__TASK INSTRUCTIONS__. The line containing "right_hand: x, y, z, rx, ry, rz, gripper" marks the end: restate word for word every line from the first line of the entries below through that one.

__GIVEN RECORDS__.

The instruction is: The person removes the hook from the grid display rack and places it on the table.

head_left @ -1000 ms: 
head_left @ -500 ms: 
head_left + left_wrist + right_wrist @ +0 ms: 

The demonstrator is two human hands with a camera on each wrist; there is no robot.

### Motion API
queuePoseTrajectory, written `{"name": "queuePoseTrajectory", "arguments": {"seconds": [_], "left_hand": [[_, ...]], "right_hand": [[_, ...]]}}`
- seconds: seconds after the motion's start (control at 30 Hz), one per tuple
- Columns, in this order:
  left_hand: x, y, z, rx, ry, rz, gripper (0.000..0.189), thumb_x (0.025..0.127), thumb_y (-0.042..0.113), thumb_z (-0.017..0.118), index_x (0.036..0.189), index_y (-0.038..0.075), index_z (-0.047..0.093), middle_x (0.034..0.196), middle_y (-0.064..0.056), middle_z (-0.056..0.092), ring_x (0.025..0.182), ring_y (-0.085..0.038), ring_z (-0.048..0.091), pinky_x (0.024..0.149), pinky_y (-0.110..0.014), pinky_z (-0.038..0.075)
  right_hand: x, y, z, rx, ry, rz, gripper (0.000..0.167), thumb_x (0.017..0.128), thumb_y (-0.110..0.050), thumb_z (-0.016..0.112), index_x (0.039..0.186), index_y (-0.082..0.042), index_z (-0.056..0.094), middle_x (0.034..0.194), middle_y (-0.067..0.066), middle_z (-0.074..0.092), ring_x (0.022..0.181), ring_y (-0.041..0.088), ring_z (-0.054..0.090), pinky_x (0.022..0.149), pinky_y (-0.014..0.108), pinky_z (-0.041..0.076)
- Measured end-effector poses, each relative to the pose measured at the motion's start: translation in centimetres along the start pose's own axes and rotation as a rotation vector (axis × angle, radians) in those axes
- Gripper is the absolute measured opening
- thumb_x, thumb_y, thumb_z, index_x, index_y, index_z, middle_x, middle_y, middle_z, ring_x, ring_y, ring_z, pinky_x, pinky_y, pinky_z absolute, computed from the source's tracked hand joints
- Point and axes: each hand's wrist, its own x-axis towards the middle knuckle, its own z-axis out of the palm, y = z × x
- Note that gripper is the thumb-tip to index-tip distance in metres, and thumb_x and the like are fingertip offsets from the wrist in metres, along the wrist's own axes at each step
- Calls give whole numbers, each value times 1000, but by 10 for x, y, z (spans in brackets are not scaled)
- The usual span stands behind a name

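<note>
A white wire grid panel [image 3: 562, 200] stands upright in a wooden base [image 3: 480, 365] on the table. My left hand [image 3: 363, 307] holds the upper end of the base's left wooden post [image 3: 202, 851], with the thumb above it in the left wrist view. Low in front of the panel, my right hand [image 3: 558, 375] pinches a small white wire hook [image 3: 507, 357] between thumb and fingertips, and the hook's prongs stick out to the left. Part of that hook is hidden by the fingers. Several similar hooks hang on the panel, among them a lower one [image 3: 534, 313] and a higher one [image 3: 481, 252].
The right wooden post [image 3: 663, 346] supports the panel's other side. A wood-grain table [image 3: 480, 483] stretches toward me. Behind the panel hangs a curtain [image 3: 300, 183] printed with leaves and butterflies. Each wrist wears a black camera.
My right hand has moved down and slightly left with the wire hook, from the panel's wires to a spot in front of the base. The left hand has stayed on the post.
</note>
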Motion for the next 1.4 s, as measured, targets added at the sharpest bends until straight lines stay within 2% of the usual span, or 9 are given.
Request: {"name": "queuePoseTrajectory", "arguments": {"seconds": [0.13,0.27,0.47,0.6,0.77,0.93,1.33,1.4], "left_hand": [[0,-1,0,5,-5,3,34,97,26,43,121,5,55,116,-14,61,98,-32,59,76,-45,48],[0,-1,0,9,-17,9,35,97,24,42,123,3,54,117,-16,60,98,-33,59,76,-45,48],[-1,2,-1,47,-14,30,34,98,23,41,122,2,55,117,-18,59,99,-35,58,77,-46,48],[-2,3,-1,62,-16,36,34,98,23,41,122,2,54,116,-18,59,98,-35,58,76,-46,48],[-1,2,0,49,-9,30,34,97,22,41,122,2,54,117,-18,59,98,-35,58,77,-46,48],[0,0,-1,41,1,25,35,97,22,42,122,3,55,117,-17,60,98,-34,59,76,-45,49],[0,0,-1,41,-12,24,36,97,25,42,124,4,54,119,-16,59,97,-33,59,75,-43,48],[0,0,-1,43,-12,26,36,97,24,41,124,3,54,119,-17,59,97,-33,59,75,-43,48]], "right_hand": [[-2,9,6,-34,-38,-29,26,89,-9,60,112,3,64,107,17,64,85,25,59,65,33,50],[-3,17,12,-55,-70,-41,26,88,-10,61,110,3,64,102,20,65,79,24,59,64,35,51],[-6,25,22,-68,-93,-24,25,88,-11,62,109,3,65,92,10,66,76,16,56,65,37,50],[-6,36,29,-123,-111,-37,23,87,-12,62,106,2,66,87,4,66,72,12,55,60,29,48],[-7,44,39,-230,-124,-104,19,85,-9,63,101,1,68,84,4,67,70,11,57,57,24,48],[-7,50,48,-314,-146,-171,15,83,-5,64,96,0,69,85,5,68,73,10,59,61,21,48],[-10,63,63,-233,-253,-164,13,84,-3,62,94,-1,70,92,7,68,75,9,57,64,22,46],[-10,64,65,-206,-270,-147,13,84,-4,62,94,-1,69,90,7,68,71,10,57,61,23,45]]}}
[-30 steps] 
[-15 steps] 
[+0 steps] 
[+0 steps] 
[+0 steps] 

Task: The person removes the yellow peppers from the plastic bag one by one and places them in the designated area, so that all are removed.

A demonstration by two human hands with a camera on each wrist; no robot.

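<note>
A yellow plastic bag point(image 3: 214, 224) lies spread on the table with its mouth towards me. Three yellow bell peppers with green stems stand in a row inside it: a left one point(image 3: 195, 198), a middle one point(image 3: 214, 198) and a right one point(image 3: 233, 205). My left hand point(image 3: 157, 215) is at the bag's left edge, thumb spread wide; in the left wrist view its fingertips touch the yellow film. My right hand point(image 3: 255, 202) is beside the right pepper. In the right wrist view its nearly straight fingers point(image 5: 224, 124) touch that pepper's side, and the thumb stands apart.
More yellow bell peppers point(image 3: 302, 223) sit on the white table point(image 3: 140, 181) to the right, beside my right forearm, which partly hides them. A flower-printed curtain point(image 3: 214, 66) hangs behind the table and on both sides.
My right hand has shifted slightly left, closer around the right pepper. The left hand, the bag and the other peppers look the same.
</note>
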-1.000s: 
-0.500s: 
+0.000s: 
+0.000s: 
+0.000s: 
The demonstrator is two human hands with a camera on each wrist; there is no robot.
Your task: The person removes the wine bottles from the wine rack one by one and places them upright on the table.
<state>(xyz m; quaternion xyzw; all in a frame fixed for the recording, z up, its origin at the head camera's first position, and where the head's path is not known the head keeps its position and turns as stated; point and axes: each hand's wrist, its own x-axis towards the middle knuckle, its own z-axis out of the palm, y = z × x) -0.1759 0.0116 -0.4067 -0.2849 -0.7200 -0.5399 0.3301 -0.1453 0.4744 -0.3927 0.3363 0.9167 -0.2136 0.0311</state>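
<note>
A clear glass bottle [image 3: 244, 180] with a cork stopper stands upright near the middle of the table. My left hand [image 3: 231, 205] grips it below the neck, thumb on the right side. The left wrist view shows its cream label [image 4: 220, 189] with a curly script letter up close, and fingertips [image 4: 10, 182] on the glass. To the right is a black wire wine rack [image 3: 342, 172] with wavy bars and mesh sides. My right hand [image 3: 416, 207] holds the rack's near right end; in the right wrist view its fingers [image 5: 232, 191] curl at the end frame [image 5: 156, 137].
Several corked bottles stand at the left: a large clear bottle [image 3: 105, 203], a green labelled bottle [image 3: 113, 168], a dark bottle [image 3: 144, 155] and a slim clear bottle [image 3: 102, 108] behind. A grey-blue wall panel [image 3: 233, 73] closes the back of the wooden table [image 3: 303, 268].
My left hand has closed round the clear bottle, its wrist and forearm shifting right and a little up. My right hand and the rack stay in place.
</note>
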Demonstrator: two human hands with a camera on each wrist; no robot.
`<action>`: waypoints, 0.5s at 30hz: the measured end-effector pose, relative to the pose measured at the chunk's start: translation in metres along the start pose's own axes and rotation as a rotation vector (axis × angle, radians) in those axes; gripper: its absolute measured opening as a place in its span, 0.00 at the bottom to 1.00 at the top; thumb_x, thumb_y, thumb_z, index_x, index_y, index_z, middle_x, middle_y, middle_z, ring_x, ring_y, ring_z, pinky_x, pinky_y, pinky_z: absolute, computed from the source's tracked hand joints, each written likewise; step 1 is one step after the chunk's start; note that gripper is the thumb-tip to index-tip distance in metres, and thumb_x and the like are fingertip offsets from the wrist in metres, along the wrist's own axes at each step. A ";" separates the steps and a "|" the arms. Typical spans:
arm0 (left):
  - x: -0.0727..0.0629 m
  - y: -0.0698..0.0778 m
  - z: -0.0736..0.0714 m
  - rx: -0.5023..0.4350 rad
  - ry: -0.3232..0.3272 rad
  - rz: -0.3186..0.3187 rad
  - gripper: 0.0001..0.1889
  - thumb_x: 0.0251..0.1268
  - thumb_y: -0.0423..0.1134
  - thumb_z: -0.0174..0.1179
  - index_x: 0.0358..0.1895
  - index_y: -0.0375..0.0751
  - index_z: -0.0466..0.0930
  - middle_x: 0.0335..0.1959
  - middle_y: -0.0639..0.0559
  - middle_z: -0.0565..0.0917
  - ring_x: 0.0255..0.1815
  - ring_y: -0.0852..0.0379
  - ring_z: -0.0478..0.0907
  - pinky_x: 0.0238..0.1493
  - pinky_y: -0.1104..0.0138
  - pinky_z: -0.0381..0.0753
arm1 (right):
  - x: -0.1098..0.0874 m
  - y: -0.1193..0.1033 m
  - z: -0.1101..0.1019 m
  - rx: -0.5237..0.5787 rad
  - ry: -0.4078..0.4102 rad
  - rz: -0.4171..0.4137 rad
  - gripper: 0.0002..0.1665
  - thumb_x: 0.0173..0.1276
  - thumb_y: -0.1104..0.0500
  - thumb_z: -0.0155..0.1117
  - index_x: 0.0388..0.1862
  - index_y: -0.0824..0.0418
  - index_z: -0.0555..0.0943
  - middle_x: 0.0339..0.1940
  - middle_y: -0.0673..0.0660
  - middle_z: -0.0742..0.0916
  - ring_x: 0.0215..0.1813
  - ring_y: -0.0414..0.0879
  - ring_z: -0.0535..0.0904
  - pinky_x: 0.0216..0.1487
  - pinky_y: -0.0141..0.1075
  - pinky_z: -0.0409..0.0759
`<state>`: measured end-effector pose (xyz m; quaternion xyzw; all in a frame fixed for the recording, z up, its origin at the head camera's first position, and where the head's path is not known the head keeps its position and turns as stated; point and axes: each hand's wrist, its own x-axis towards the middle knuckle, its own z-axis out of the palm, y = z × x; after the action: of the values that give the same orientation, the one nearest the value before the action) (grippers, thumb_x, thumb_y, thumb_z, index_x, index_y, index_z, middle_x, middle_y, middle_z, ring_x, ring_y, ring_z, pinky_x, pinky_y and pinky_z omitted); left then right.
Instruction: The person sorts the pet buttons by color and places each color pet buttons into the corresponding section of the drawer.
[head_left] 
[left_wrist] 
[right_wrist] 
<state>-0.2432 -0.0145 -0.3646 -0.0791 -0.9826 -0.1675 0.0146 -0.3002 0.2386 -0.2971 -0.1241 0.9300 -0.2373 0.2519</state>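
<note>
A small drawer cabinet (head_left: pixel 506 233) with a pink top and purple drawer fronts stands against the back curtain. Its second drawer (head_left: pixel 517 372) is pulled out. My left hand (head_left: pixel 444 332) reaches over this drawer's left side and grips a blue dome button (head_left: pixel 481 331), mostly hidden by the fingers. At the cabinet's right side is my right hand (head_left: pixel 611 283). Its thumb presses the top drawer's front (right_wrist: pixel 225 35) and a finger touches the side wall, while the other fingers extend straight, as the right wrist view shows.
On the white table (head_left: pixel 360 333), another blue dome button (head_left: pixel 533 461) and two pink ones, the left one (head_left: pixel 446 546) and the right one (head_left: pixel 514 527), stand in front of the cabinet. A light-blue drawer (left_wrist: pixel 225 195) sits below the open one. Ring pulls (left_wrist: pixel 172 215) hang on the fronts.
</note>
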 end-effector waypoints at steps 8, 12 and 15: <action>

__ANSWER SECTION__.
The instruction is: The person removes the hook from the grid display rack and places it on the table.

head_left @ -1000 ms: 
head_left @ -500 ms: 
head_left + left_wrist + right_wrist @ +0 ms: 

The demonstrator is two human hands with a camera on each wrist; there is no robot.

### Motion API
queuePoseTrajectory, written `{"name": "queuePoseTrajectory", "arguments": {"seconds": [_], "left_hand": [[_, ...]], "right_hand": [[_, ...]]}}`
- seconds: seconds after the motion's start (control at 30 Hz), one per tuple
- Columns, in this order:
  left_hand: x, y, z, rx, ry, rz, gripper (0.000..0.189), thumb_x (0.025..0.127), thumb_y (-0.042..0.113), thumb_z (-0.017..0.118), index_x (0.036..0.189), index_y (-0.038..0.075), index_z (-0.047..0.093), middle_x (0.034..0.196), middle_y (-0.064..0.056), middle_z (-0.056..0.092), ring_x (0.025..0.182), ring_y (-0.085..0.038), ring_z (-0.048..0.091), pinky_x (0.024..0.149), pinky_y (-0.110..0.014), pinky_z (-0.038..0.075)
  right_hand: x, y, z, rx, ry, rz, gripper (0.000..0.167), thumb_x (0.017..0.128), thumb_y (-0.110..0.050), thumb_z (-0.016..0.112), index_x (0.039..0.186), index_y (-0.082..0.042), index_z (-0.056..0.094), middle_x (0.034..0.194), middle_y (-0.067..0.066), middle_z (-0.074..0.092), ring_x (0.022..0.181), ring_y (-0.041..0.088), ring_z (-0.054..0.090), pinky_x (0.022..0.149), pinky_y (-0.014..0.108), pinky_z (-0.041..0.076)

The requested output is now complete.